According to The Economist:
“Nearly 600 companies responded to an annual survey of business confidence conducted by the European Union Chamber of Commerce in China, which was published on June 8th. They described surging optimism about China, with economic growth having resumed far more quickly than expected… Fully 91% of the firms said they would maintain their investments in China, rather than move them elsewhere. Over a quarter of manufacturers are bringing supply chains more completely into China, five times as many as are moving them offshore.” (The Economist, 12.6.21, our emphasis)
In other words, US export controls on sensitive technologies are having the opposite effect than intended – rather than encouraging European capitalists to pull all production out of China, so as to continue having access to US technology, they are moving production out of the US, so as to maintain access to the Chinese market.
Overproduction and debt
It is for these reasons that the relaunching of US imperialism at the G7 will fail. But it does not follow from this that China will supplant the US and the G7. China lacks any powerful allies.
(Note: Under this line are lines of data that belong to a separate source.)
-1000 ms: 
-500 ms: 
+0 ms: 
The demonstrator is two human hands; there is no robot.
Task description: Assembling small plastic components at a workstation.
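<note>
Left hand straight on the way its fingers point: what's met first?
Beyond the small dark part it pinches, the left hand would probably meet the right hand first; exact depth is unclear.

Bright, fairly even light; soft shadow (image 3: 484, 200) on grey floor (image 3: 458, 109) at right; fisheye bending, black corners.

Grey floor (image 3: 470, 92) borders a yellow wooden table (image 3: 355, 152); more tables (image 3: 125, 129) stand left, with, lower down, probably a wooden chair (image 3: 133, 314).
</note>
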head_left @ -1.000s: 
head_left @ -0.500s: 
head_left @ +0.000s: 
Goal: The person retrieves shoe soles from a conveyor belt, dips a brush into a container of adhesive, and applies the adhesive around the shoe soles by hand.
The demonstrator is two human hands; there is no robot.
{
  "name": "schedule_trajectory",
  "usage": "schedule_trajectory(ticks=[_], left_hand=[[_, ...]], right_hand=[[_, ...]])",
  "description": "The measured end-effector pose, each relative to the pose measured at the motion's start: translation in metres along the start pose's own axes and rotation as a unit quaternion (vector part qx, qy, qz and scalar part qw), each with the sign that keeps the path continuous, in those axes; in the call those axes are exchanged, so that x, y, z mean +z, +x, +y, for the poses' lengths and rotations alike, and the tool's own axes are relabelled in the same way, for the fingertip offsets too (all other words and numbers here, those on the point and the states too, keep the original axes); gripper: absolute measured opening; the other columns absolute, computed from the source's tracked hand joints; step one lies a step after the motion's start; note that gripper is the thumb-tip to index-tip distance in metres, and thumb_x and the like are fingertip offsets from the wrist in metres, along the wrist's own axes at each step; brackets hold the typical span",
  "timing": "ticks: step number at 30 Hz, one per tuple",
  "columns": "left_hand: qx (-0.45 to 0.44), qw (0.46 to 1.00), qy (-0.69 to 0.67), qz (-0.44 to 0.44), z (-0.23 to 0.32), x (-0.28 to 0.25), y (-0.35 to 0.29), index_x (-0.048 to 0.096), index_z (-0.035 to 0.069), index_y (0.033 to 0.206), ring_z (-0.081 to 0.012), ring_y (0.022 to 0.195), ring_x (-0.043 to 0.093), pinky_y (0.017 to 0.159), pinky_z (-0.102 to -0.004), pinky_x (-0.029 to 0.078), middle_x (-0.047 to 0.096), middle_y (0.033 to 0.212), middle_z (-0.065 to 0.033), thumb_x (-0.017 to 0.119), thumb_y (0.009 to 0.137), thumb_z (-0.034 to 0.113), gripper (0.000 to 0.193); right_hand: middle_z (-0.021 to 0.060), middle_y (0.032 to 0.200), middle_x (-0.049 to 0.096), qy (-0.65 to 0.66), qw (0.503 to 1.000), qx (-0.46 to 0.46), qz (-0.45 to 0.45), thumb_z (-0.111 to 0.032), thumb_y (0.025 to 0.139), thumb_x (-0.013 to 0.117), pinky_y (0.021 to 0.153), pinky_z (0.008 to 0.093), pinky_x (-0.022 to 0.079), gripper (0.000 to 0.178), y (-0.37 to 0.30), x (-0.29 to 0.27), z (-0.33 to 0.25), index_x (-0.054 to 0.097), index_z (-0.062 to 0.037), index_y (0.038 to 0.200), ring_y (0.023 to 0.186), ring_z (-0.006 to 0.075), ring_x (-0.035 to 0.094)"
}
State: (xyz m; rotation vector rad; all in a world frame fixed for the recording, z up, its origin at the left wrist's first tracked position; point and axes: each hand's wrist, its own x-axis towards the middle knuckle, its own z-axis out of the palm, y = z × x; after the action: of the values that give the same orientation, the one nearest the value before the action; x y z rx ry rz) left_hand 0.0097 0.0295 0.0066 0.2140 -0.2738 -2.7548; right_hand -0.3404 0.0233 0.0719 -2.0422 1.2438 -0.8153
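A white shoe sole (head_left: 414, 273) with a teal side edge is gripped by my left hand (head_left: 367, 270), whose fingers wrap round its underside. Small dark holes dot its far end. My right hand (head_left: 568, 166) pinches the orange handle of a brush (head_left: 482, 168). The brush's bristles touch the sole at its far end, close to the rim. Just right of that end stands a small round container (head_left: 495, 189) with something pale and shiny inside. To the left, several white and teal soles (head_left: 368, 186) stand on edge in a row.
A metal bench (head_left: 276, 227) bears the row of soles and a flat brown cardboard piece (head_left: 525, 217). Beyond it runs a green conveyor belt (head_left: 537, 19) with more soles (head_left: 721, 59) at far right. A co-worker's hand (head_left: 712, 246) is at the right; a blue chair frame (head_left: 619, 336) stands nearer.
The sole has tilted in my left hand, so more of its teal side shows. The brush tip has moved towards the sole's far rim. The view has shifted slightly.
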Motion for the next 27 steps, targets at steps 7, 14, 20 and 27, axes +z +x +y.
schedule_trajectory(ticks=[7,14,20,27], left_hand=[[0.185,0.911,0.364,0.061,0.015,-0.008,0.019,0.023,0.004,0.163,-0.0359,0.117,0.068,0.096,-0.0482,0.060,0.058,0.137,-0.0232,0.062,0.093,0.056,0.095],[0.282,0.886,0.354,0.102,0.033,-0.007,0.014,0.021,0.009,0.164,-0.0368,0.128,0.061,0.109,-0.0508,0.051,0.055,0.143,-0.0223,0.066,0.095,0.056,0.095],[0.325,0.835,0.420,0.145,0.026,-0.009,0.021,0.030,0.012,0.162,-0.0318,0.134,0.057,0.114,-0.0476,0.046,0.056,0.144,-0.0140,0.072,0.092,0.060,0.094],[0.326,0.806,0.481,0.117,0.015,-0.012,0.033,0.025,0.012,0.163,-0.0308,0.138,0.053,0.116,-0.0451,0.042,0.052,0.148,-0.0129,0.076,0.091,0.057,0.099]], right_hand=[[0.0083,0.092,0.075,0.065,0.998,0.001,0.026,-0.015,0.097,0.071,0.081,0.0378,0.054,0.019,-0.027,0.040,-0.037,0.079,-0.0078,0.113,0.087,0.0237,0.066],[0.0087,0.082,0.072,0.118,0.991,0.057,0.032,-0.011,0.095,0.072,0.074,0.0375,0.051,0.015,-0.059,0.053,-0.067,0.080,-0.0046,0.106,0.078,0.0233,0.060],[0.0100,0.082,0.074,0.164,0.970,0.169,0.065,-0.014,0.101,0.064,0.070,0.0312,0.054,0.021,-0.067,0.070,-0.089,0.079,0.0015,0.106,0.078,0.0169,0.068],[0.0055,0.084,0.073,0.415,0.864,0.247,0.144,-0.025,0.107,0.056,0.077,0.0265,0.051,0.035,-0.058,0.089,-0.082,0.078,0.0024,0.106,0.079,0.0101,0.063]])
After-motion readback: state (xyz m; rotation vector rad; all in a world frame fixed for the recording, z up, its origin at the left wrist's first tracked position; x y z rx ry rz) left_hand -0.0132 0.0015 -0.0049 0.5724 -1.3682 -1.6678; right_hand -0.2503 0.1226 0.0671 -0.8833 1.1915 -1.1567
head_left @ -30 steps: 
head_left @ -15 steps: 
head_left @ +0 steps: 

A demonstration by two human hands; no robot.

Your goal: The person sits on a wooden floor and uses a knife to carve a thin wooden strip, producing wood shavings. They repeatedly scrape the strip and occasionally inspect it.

More importantly, Chinese power is predicated entirely on the seemingly endless growth of Chinese capitalism.
But Chinese capitalism, like any other, is subject to the laws of the market, which means crises. The Chinese economy is living on the never-never, constantly accumulating more debt and building up more and more overproduction.
In order to escape this crisis of overproduction, China must export more and more, and expand its own imperialist sphere of influence. This is the meaning behind its ‘Belt and Road’ initiative.
The global crisis of capitalism has been massively deepened over the last twelve months. In the early 1970s, gross government debt in all advanced capitalist countries was around thirty percent of their total GDP. By 2000 this had increased to around seventy percent.
The 2008 crisis took it up to about ninety percent, the same level it reached in World War Two. Over the last year, it has shot up to around 120 percent.
This explosion in debt expresses the long-term crisis of capitalism. It reflects that it is living on borrowed time. And it limits the market for Chinese goods, because this debt must be paid off with interest, and so cuts into spending.
Therefore, whilst US imperialism is too weak to contain China, by the same token world capitalism is too weak to facilitate the endless rise of China.
Capitalism’s impasse
What capitalism is faced with is a deadlock between two powers – one being the foremost imperialist force on the planet and the other being a new rising power – which cannot be solved. This means that the period ahead is one of trade wars and proxy wars, which will only provide an additional drag on a crisis-ridden system. It will be a period of social turmoil, and inevitably also of rising class struggle.
The G7 is yet another summit of platitudes and handshakes, barely concealing bitter division and impotence. The fact that this is the best it can offer after a liberal reset, and in this moment of dire need amidst a global pandemic, demonstrates clearly the impasse faced by capitalism.
It is time capitalism departed the scene of history. And it is the task of the working class to make sure that happens.